The PC and the PCMUX

The addition for PC-relative addressing mode is performed during the EVALUTE ADDRESS phase, and takes place in the special adder. ALU is used during the EXECUTE phase.

The MARMUX

The MARMUX controls which of two sources will supply the MAR with the appropriate address during the execution of a load, a store or a TRAP instruction.

The Instruction Cycle Specified to the LC-3

During the EVALUATE ADDRESS phase, the action takes place in ADDER, not ALU.
In the STORE RESULT phase, the contents of MDR is gated onto the global bus, from which it is loaded into DR and supplied to the condition code logic in order to set the condition codes.
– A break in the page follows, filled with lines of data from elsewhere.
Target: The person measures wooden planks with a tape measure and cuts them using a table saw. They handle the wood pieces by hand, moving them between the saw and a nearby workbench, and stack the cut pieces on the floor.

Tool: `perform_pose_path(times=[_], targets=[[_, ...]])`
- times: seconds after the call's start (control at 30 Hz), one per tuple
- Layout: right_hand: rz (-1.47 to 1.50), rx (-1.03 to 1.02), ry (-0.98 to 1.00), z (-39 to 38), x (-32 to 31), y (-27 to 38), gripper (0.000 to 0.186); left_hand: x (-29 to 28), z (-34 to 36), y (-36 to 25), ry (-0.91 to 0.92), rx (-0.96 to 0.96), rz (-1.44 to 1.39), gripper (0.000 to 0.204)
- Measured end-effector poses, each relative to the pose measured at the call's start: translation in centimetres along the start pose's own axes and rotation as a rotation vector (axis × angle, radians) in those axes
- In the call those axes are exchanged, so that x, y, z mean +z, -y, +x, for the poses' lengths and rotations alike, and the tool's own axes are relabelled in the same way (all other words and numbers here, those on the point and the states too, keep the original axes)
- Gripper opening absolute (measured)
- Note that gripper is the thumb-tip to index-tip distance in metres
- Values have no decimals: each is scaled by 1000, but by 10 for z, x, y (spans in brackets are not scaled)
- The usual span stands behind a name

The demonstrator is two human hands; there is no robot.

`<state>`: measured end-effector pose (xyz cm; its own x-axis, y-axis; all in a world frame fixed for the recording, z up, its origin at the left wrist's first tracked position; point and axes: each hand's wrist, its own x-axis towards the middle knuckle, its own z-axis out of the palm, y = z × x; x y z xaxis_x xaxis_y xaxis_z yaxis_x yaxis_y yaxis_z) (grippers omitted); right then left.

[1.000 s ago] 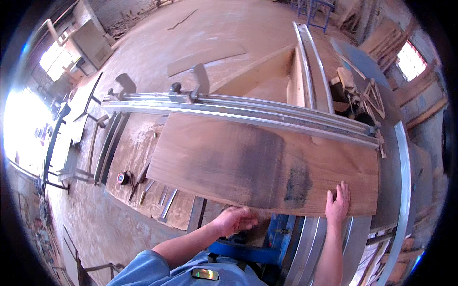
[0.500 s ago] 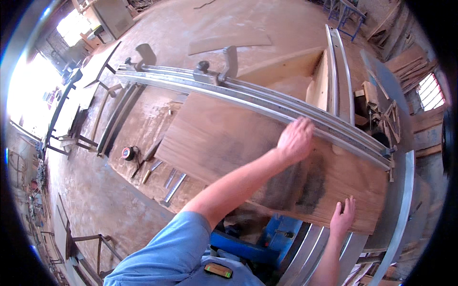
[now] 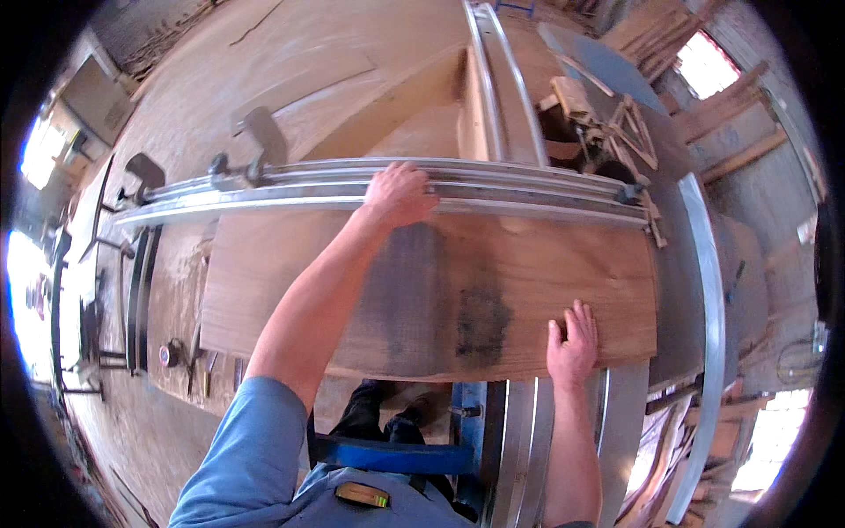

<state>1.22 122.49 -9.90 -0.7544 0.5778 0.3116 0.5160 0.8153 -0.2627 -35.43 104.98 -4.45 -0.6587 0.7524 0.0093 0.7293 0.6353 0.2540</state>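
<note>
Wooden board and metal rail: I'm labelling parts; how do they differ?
The wooden board is brown with dark patches; the metal rail is silvery with lengthwise grooves. The board is broad; the rail is narrow and reaches farther left. Both run roughly left to right.

The left forearm (image 3: 326, 299) covers a strip of the wooden board (image 3: 554, 268), and the fingertips of the left hand (image 3: 400, 195), at the board's far edge, are hidden, so its hold on the metal fence (image 3: 528, 187) cannot be told. The palm of the right hand (image 3: 574, 345) is out of sight against the board. Left of the board, the tape measure (image 3: 170, 354) is too small to read. Below the board's near edge, the dark trouser legs (image 3: 371, 409) are partly covered; beyond its far edge, the long rail (image 3: 502, 79) is cut off by the upper border.
</note>
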Motion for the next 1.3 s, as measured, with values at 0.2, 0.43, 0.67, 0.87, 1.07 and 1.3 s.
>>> perform_pose_path(times=[0.2, 0.43, 0.67, 0.87, 1.07, 1.3], targets=[[59, -2, -76, 6, -10, 4, 28, 1, -1, -21, -50, -6, 161, 68], [67, -5, -79, 6, -11, -5, 36, 2, -9, -30, -184, 28, 148, 56], [96, 9, -68, 4, -10, -4, 36, 3, -6, -25, -144, 11, 162, 54], [119, 6, -81, 3, -6, -4, 36, 4, -5, -22, -152, 20, 162, 52], [131, -2, -100, 5, -8, -5, 35, 4, -5, -22, -130, 4, 131, 51], [124, -17, -101, 7, -9, -4, 37, 5, -6, -20, -152, 5, 128, 51]])
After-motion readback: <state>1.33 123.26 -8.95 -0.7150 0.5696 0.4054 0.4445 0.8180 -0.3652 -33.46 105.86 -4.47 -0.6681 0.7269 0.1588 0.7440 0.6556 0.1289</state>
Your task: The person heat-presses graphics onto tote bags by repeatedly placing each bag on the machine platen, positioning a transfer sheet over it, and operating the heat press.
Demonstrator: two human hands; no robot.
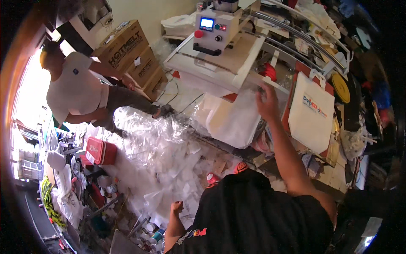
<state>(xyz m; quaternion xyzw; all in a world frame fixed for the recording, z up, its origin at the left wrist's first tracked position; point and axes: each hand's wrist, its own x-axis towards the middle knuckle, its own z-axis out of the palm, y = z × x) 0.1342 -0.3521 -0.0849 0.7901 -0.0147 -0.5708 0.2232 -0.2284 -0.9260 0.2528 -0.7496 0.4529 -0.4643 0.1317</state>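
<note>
My right hand (267, 103) reaches forward over the work area, fingers apart and slightly blurred. Just left of it is a thin whitish translucent sheet (241, 116), over a pale stack (215, 114); whether hand and sheet touch I cannot tell. Right of my forearm, a white fabric piece with a small coloured print (311, 120) lies flat on a red-edged platen (293, 95). Low by my left side, my left hand (176, 208) is curled closed with nothing visible in it. Ahead stands a press machine with a lit screen and buttons (215, 31).
Loose clear plastic and pale scraps (156, 169) cover the floor. Another person (80, 84) stands at left near stacked cardboard boxes (131, 55). A red cooler box (100, 151) sits among clutter. Curved metal rails (296, 36) run at upper right, near a yellow round lid (341, 88).
</note>
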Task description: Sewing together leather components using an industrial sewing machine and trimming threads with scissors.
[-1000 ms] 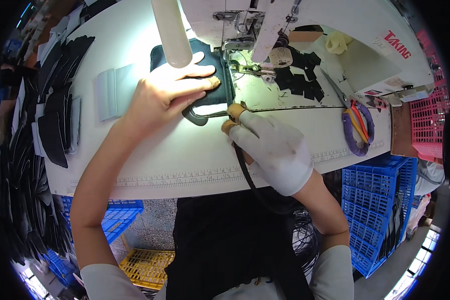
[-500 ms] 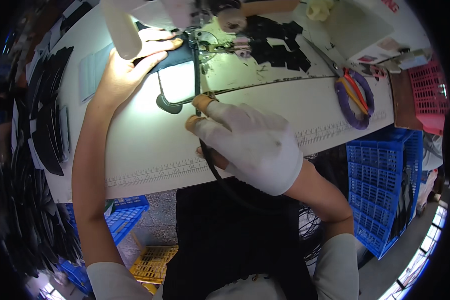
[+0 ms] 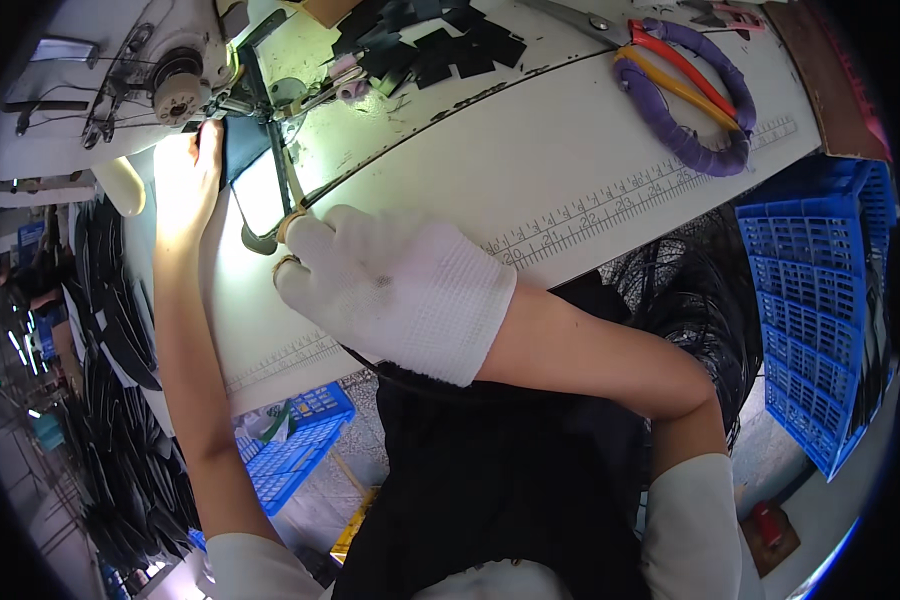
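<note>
My bare left hand (image 3: 188,180) lies at the sewing machine (image 3: 110,90), fingers extended along the dark fabric panel (image 3: 242,148) beside the needle area; its palm is washed out by the lamp light. My right hand (image 3: 385,285), in a white knitted glove with tan fingertip covers, pinches a narrow dark strip (image 3: 360,360) below the panel. The strip trails toward my lap, partly under the hand. A thin pale white area shows between the panel's dark edges.
Large scissors (image 3: 690,110) with wrapped handles and scattered black fabric squares (image 3: 455,45) lie on the white machine table (image 3: 560,170). Blue crates (image 3: 805,300) stand right and below left (image 3: 290,450). Dark cut pieces (image 3: 120,340) are stacked at left, a tangle of black cord (image 3: 705,330) at right.
The view has swung and tilted, shifting table and scissors upward. My right hand has moved left relative to the lap, still on the strip; my left hand remains on the panel.
</note>
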Motion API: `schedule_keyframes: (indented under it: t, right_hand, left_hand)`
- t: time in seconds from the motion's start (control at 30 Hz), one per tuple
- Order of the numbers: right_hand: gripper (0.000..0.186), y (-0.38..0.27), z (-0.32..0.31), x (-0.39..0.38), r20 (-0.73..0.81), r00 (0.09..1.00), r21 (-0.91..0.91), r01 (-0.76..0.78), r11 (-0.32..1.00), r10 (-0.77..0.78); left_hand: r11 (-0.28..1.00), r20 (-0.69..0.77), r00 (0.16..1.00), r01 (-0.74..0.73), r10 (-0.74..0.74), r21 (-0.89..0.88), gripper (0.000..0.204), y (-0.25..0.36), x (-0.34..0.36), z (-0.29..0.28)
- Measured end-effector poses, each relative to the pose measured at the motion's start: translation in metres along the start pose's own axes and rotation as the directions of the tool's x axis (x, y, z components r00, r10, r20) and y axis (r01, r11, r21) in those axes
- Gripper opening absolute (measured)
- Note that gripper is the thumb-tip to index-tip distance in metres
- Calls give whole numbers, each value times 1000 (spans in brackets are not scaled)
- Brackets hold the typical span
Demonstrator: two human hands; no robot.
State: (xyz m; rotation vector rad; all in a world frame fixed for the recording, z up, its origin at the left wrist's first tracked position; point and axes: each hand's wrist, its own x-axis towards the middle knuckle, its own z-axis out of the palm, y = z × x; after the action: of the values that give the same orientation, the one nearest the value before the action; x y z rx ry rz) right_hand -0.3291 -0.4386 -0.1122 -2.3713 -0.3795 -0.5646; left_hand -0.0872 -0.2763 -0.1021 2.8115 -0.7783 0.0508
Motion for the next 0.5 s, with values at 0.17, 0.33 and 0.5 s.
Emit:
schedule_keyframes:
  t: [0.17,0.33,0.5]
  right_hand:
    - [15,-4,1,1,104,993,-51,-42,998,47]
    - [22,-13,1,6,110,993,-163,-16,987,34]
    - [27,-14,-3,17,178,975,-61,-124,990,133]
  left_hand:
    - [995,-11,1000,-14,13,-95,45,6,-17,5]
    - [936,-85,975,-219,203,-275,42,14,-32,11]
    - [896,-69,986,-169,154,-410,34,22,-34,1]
在STORE RESULT阶段MDR才给到总线，很快写入RegFile并送到Logic中改CCs

一个时钟周期

Assembly Language

Beyond the Assembly of a Single Assembly Language Program

The Executable Image

When a computer begins execution of a program, the entity being executed is call an executable image.

The executable image is created from modules created independently. Each module is translated separately into an object file, and finally combine all the object modules together into one executable image.

The executable image is produced at link time.

More than One Object File

We can use the pseudo-op .EXTERNAL to mark the symbol as belonging to another module, without assigning it an address.

Data Structures

An abstract data type is a storage mechanism that is defined by the operations performed on it and not at all by the specific manner in which it is implemented.

Data structures, or abstract data types: stacks, queues, character strings.

Subroutines

The Call/Return Mechanism

The call/return mechanism consists of two instructions.

JSR(R) is in the caller program and does two things:
It loads the PC with the starting address of the subroutine.
It loads R7 with the address immediately after the address of the JSR(R) instruction.

We call the address we come back to the return linkage. 2. JMP R7 is the last instruction in the subroutine.

It loads the PC with the contents of R7, the address just after the address of the JSR instruction.

JSR(R) —— The Instruction That Calls the Subroutine

The instruction uses one of two addressing modes for computing the starting address of the subroutine, PC-relative addressing or Base Register addressing. Bit [11] specifies the addressing mode, the value 1 if the addressing mode is PC-relative, and the value 0 if the addressing mode is Base Register addressing.

JSRR has no limitation on where the next instruction to be executed must reside, but JSR does not provide this feature.

Saving and Storing Register

Callee save: the subroutine saves and restores the registers.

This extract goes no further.